▸ Record excerpts:
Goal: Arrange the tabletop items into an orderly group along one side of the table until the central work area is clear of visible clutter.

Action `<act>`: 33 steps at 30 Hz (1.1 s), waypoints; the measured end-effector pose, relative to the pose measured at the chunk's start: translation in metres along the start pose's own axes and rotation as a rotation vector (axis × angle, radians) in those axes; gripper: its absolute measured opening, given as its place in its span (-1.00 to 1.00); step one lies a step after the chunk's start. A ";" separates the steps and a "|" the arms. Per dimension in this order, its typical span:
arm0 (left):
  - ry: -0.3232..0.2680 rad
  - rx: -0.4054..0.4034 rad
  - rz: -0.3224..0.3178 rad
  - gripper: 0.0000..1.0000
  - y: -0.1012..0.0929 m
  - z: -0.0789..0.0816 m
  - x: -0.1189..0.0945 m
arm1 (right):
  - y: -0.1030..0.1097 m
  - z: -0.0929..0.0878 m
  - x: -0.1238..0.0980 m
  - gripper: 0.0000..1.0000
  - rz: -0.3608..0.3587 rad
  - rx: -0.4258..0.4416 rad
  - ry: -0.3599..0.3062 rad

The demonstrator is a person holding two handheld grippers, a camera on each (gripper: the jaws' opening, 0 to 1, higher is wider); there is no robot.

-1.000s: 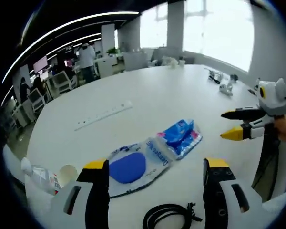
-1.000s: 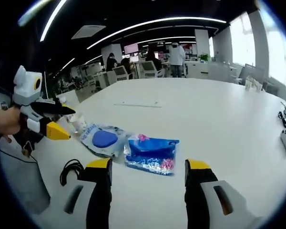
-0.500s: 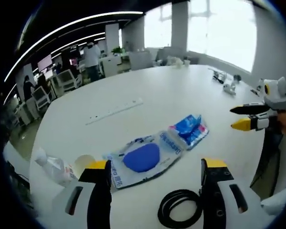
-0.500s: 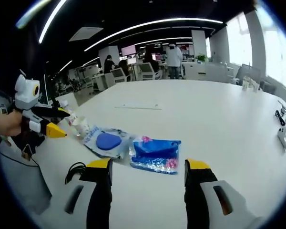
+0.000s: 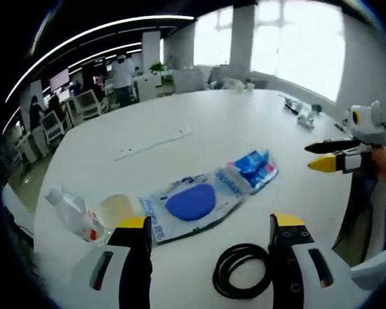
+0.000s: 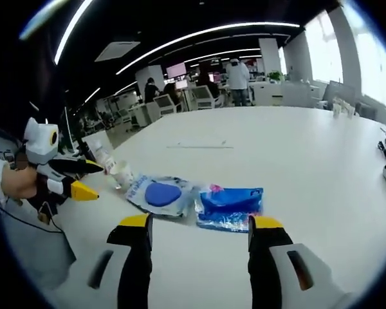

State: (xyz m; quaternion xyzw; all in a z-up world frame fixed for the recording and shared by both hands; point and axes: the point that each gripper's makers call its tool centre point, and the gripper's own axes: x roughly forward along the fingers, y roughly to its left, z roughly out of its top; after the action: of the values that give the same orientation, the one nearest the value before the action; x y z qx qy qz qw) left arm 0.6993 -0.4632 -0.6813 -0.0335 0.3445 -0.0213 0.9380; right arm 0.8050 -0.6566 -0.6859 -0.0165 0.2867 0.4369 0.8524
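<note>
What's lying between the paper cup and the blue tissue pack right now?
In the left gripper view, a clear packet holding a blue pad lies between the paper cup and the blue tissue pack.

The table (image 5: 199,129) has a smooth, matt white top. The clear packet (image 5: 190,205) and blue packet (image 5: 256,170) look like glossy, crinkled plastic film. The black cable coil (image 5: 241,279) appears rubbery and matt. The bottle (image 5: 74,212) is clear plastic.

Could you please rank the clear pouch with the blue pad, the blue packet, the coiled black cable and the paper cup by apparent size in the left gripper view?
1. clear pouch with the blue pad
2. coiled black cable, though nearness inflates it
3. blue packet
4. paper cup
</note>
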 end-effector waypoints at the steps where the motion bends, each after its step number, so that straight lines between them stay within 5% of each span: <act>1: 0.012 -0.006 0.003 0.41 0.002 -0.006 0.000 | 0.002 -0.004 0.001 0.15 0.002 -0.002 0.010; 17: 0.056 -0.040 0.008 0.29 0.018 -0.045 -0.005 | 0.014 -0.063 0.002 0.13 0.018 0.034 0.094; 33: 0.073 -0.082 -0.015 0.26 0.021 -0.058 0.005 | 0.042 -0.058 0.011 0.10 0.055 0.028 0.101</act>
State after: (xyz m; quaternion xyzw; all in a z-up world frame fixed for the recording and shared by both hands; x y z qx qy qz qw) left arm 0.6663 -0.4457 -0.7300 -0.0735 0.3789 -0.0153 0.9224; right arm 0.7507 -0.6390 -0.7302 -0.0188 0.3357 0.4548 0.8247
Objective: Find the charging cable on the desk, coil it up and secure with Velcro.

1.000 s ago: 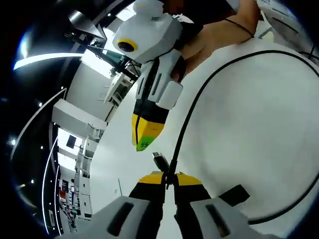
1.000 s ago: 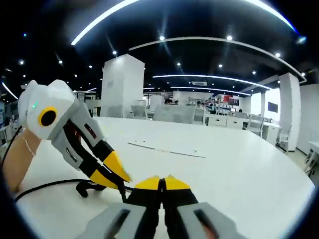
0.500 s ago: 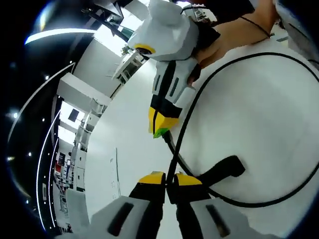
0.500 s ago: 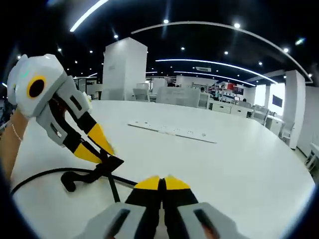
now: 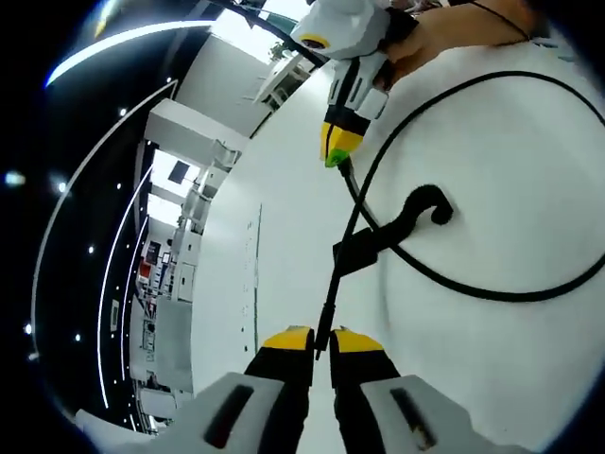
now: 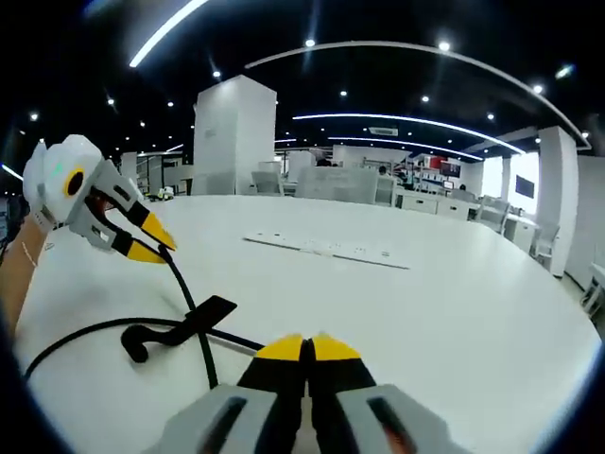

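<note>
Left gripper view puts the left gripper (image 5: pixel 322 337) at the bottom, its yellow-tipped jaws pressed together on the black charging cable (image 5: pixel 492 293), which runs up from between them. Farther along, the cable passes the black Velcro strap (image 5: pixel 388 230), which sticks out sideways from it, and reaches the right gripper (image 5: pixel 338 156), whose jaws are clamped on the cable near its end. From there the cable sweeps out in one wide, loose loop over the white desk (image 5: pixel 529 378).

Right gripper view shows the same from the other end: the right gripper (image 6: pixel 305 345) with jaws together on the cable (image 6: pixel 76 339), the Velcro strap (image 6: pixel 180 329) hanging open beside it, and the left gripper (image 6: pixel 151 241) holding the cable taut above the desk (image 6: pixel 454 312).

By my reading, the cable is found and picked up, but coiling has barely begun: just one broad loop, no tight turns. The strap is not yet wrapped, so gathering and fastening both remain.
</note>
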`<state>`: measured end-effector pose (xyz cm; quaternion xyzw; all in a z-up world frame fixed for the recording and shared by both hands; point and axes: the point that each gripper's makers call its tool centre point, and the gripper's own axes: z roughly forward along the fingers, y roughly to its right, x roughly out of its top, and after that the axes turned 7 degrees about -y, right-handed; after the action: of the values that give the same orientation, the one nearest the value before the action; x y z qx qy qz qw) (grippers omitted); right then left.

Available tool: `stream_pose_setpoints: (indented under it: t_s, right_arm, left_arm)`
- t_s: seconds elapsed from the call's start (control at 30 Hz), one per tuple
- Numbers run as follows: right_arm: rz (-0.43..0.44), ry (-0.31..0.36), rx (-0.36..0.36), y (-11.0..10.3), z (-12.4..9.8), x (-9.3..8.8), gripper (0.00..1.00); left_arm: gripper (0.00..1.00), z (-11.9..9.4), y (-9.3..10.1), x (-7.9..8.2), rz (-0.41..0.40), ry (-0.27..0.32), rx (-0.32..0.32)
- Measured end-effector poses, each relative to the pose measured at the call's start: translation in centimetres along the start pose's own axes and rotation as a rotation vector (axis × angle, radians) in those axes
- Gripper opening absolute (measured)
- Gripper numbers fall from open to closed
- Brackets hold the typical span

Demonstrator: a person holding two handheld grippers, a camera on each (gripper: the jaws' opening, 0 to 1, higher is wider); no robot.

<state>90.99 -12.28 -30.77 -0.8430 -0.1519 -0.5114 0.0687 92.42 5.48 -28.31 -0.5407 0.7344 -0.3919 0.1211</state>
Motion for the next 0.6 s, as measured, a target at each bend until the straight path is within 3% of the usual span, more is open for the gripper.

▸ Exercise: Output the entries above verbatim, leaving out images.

▸ Task answer:
Goal: Arrange the tabletop items into an orderly group along one side of the table until the central work area is clear of visible clutter.

Action `<act>`: 33 steps at 30 Hz (1.1 s), waypoints; the measured end-effector pose, relative to the pose measured at the chunk's start: translation in metres along the start pose's own axes and rotation as a rotation vector (axis × angle, radians) in those axes; gripper: its absolute measured opening, given as its place in its span (-1.00 to 1.00); step one lies a step after the chunk's start. A ";" separates the steps and a "|" the arms. Per dimension in this order, its typical span:
arm0 (left):
  - ry: -0.3232..0.2680 rad
  - rx: -0.4054..0.4034 rad
  - rz: -0.3224..0.3178 rad
  - gripper: 0.0000..1.0000
  - y: -0.1012..0.0929 m
  - z: -0.0789..0.0816 m
  - x: -0.1189..0.0945 m
arm1 (right):
  - y: -0.1030..0.1097 m
  - z: -0.0929..0.0878 m
  - x: -0.1238..0.0980 m
  - gripper: 0.0000..1.0000
  - rz: -0.3608..0.3587 rad
  - rx: -0.4258..0.4416 rad
  - ry: -0.3599..0.3062 rad

The demonstrator is a person holding two handheld grippers, a camera on each (gripper: the jaws' opening, 0 to 1, higher is wider); there is no robot.

-1.000s: 
-1.000s: 
-0.500s: 
-0.500s: 
+0.000s: 
+0.000s: 

State: (xyz m; quaternion xyzw; all in a z-up world frame fixed for the recording and shared by both hands; point and axes: the point that each gripper's makers call its tool centre point, and the gripper's own axes: x roughly forward along the fingers, y roughly to its left, z roughly out of its top; after the action: of the values that give the same orientation, the one nearest the value before the action; x y z qx qy qz qw) left arm 0.6993 -0.4632 -0.6813 -0.0335 0.3445 -0.0213 0.9380; right arm 0.8050 -0.6566 -0.6859 -0.0165 0.2867 0.4369 0.8524
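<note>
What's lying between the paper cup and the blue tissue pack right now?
In the left gripper view, a clear packet holding a blue pad lies between the paper cup and the blue tissue pack.

The table (image 5: 199,129) has a smooth, matt white top. The clear packet (image 5: 190,205) and blue packet (image 5: 256,170) look like glossy, crinkled plastic film. The black cable coil (image 5: 241,279) appears rubbery and matt. The bottle (image 5: 74,212) is clear plastic.

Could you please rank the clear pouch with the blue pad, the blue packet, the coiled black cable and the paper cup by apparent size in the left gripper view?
1. clear pouch with the blue pad
2. coiled black cable, though nearness inflates it
3. blue packet
4. paper cup
</note>
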 end-effector waypoints at the steps where the motion bends, each after its step number, so that straight lines between them stay within 5% of each span: <act>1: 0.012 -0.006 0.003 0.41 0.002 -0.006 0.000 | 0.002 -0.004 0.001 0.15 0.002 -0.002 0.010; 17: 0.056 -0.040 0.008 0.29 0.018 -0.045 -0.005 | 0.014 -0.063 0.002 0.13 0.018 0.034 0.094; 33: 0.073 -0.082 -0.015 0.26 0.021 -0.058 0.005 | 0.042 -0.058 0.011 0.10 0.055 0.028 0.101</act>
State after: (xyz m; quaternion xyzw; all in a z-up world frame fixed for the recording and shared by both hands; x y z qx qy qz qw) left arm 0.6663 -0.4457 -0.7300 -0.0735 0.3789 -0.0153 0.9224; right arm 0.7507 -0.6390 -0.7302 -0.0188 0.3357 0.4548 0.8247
Objective: Find the charging cable on the desk, coil it up and secure with Velcro.

1.000 s ago: 
1.000 s ago: 
0.500 s ago: 
0.500 s ago: 
now: 
now: 

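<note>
Left gripper view puts the left gripper (image 5: pixel 322 337) at the bottom, its yellow-tipped jaws pressed together on the black charging cable (image 5: pixel 492 293), which runs up from between them. Farther along, the cable passes the black Velcro strap (image 5: pixel 388 230), which sticks out sideways from it, and reaches the right gripper (image 5: pixel 338 156), whose jaws are clamped on the cable near its end. From there the cable sweeps out in one wide, loose loop over the white desk (image 5: pixel 529 378).

Right gripper view shows the same from the other end: the right gripper (image 6: pixel 305 345) with jaws together on the cable (image 6: pixel 76 339), the Velcro strap (image 6: pixel 180 329) hanging open beside it, and the left gripper (image 6: pixel 151 241) holding the cable taut above the desk (image 6: pixel 454 312).

By my reading, the cable is found and picked up, but coiling has barely begun: just one broad loop, no tight turns. The strap is not yet wrapped, so gathering and fastening both remain.
</note>
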`<state>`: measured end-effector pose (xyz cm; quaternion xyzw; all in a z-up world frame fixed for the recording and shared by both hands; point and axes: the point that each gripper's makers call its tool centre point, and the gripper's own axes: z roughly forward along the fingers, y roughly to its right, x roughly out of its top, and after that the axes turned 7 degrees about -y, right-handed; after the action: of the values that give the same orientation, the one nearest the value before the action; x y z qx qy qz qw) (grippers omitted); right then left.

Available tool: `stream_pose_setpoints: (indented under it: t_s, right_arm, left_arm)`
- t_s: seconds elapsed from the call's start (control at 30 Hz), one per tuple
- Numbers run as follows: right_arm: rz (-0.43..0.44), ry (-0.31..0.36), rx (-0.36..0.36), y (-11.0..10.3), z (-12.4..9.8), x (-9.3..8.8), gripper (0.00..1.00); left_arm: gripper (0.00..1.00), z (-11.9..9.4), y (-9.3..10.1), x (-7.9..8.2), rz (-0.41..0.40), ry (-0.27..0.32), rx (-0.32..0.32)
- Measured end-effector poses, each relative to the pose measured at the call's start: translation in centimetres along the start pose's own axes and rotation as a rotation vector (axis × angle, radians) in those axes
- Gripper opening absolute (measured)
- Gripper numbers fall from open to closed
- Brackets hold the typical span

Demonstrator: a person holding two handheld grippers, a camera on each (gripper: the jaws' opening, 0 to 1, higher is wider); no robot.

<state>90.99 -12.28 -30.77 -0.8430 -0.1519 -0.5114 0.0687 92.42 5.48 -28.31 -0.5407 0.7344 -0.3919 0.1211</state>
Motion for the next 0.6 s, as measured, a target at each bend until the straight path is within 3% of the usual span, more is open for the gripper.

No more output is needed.